**Records shown:**
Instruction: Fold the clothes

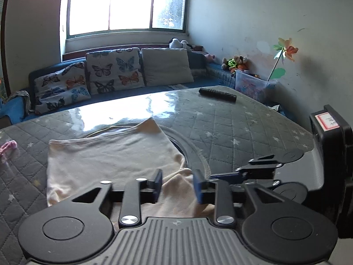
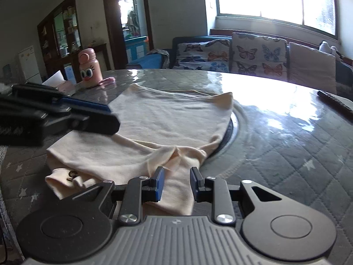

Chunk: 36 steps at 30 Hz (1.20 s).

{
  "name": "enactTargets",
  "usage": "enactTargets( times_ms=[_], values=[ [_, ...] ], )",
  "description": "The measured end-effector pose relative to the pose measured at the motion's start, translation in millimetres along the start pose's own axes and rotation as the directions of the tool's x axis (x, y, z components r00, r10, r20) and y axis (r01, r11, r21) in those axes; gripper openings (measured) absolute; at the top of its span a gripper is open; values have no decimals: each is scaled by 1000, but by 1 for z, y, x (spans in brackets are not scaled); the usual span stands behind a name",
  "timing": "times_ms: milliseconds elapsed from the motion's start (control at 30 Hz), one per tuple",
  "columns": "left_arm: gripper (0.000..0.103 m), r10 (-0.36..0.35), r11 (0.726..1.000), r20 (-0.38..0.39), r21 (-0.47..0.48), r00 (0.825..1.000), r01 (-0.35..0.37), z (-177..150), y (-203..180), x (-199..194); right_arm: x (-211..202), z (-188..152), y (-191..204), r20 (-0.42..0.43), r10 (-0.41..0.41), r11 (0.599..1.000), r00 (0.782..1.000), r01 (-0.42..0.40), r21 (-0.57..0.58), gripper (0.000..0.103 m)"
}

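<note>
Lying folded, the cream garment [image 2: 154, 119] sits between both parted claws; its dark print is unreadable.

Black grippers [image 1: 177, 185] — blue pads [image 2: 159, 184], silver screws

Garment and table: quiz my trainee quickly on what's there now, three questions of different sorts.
1. True or false: the remote lies on the garment.
2. In the right wrist view, what stands on the table beyond the garment? A) a pink bottle B) a lamp C) a vase
3. Fill in: the left gripper has its jaws ___ above the garment.
Key: 1 false, the remote lies on the table, apart from the garment; 2 A; 3 open.
</note>
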<state>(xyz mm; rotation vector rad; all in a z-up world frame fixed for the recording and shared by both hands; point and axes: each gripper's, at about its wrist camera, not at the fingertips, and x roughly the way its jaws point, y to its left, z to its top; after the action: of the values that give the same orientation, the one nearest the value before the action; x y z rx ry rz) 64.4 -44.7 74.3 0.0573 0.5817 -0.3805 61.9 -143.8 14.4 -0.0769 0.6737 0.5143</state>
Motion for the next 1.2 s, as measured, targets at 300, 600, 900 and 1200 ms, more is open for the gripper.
enactTargets(
  times_ms=[300,600,900,1200],
  values=[
    [36,140,988,-27,-54,990,-142,-34,60,-35,-9,9,-4,29,12,1000,1000,-12,22,25],
    [38,256,960,-128,-87,958,-268,-95,102,-60,14,2,16,-53,46,999,998,-47,-12,23],
    [32,259,963,-113,-52,959,-266,-103,93,-48,11,9,28,-39,-8,997,999,5,-79,6],
    [3,289,957,-104,15,952,-289,-106,85,-51,-5,22,29,36,-47,991,998,51,-125,6]
  ],
)
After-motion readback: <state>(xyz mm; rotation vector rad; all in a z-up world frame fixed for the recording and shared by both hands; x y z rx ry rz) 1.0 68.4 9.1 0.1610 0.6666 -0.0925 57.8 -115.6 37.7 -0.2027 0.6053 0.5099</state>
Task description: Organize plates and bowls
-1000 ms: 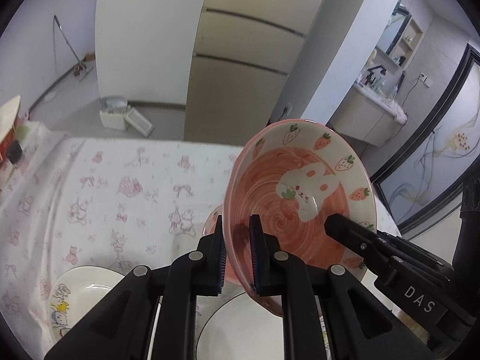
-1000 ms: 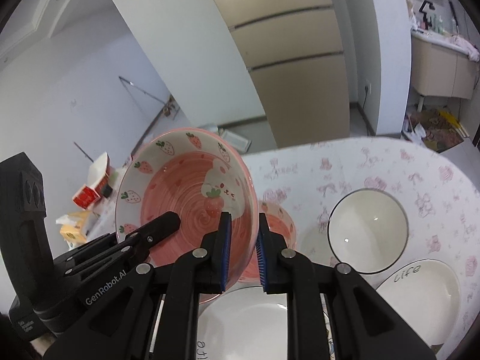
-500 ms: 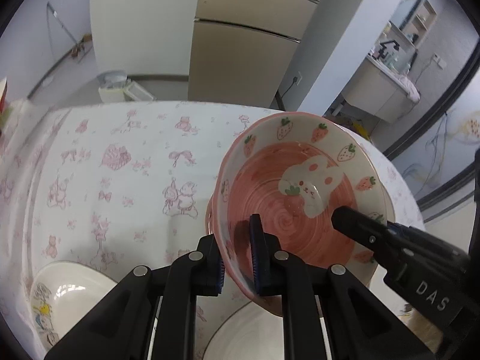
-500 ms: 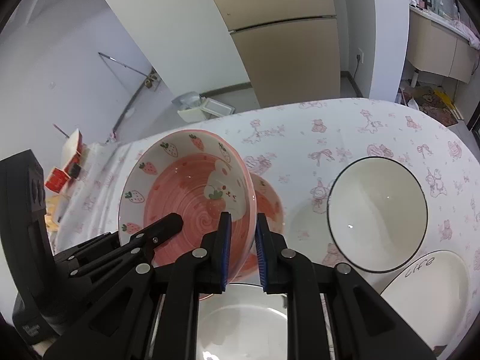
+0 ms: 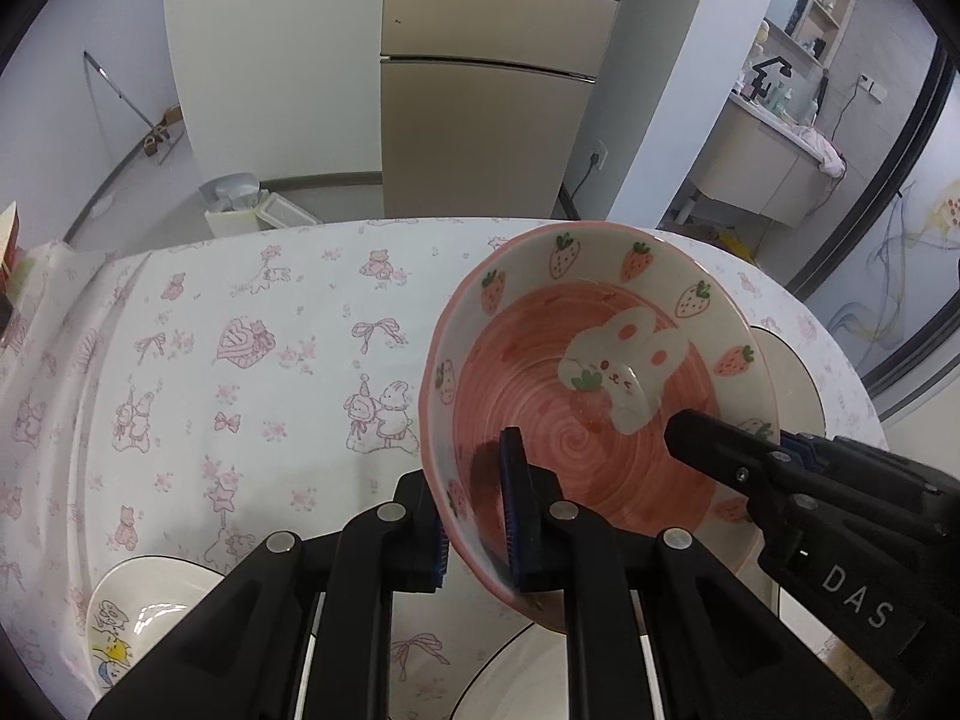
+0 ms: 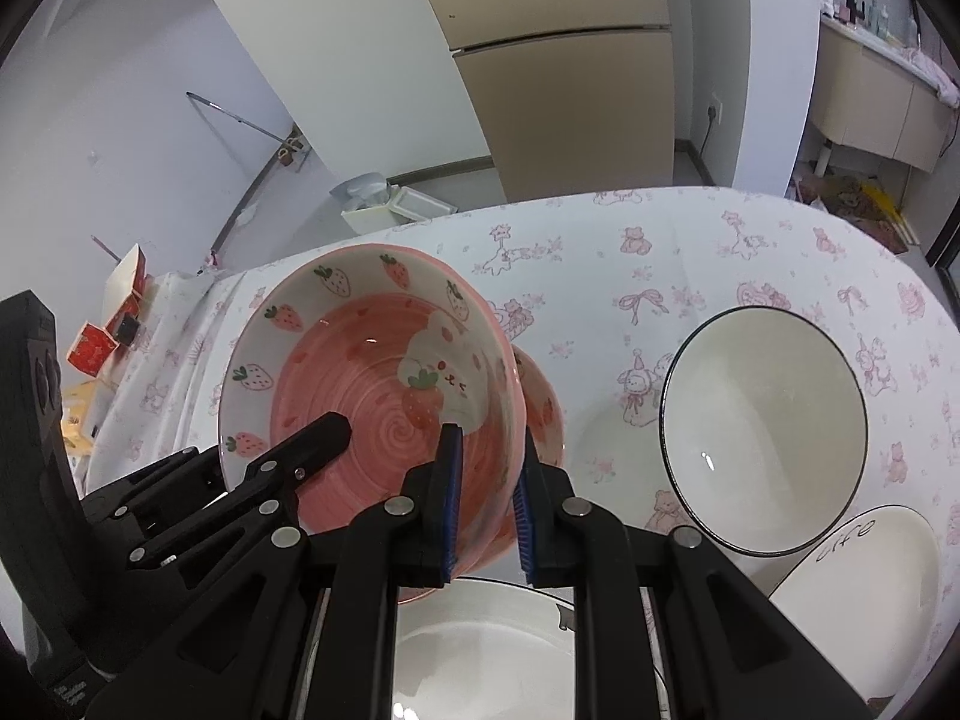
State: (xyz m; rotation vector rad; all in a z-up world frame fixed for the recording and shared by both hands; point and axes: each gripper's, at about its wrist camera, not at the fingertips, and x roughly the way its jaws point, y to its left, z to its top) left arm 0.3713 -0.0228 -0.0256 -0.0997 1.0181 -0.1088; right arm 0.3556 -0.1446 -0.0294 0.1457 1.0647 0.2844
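Legible writing: the white letters "DAS" on the body of the right gripper [image 5: 714, 450] as seen from the left wrist view; partial white lettering on the body of the left gripper [image 6: 324, 429] in the right wrist view, too cut off to read; and handwritten-style black script reading roughly "life" on a white plate [image 6: 864, 564] at 4 o'clock in the right wrist view. The pink strawberry bowl [image 5: 600, 402], decorated with a white rabbit and strawberries round the inner wall, is held tilted above the table [image 5: 240, 360], which is covered by a white cloth printed with pink bears and bows. The left gripper [image 5: 480, 510] is clamped on the bowl's near-left rim, one blue pad inside and one outside the wall, jaws nearly closed. The right gripper [image 6: 486, 492] is likewise pinched on the bowl's [image 6: 372, 396] opposite rim, one pad inside, one outside, narrow gap. A second pink dish [image 6: 543, 408] sits just behind the bowl, toward 3 o'clock of it. A black-rimmed white bowl [image 6: 768, 432] stands on the cloth at 3 o'clock in the right wrist view. A white plate with black rim [image 6: 480, 648] lies directly below the held bowl at 6 o'clock. A cartoon-printed bowl [image 5: 138, 612] sits at 8 o'clock in the left wrist view.
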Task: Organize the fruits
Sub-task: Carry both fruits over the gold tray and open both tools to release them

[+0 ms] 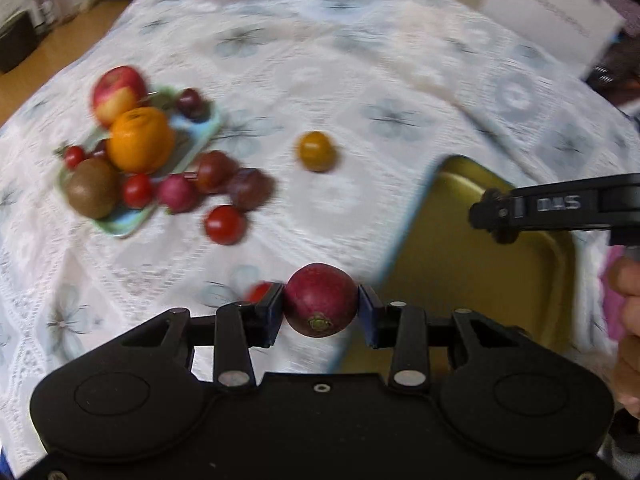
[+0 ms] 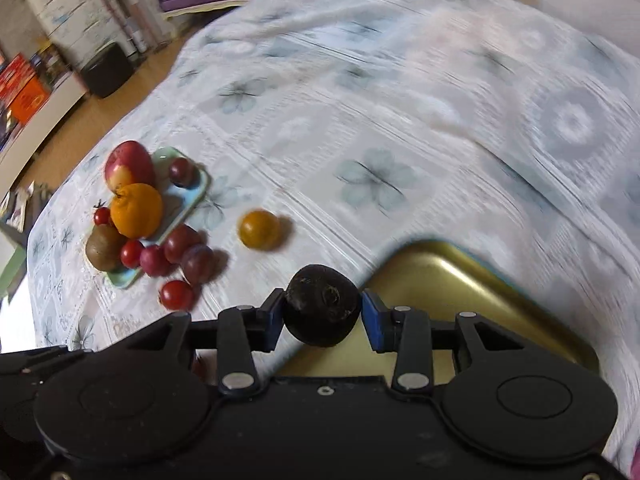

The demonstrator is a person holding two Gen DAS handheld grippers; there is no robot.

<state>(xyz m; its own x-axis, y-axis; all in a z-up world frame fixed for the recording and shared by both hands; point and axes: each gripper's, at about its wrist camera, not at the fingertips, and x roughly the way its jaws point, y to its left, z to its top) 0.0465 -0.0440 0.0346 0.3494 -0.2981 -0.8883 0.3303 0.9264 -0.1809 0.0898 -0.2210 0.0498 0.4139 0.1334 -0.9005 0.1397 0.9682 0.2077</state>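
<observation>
A floral tablecloth [image 1: 328,64] carries a gold tray [image 1: 472,248] and a green tray [image 2: 196,196] heaped with fruit. The left gripper [image 1: 320,312] clamps a red-purple fruit [image 1: 320,305] beside the gold tray; the right gripper [image 2: 322,314] clamps a black fruit [image 2: 322,311] above its edge.

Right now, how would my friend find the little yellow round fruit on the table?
Start at the green tray piled with fruit on the flowery white tablecloth, then look toward the gold tray. Between them, alone on the cloth, sits the yellow-orange fruit. It touches nothing, while the red and purple fruits crowd against the green tray.
</observation>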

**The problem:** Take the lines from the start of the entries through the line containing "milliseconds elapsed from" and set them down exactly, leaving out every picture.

**Result below:**
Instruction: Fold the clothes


Chunk: 36 steps at 30 Hz (1.20 s).

{
  "name": "enactTargets",
  "usage": "enactTargets( times_ms=[_], values=[ [_, ...] ], )",
  "description": "The measured end-effector pose relative to the pose measured at the motion's start, translation in millimetres along the start pose's own axes and rotation as the directions of the tool's x axis (x, y, z components r00, r10, r20) and y axis (r01, r11, r21) in those axes; gripper openings (measured) absolute; at the top of its span a gripper is open; values have no decimals: each is scaled by 1000, but by 1 for z, y, x (spans in brackets are not scaled); the usual span stands behind a name",
  "timing": "times_ms: milliseconds elapsed from the motion's start (control at 30 Hz), one per tuple",

No further output is required.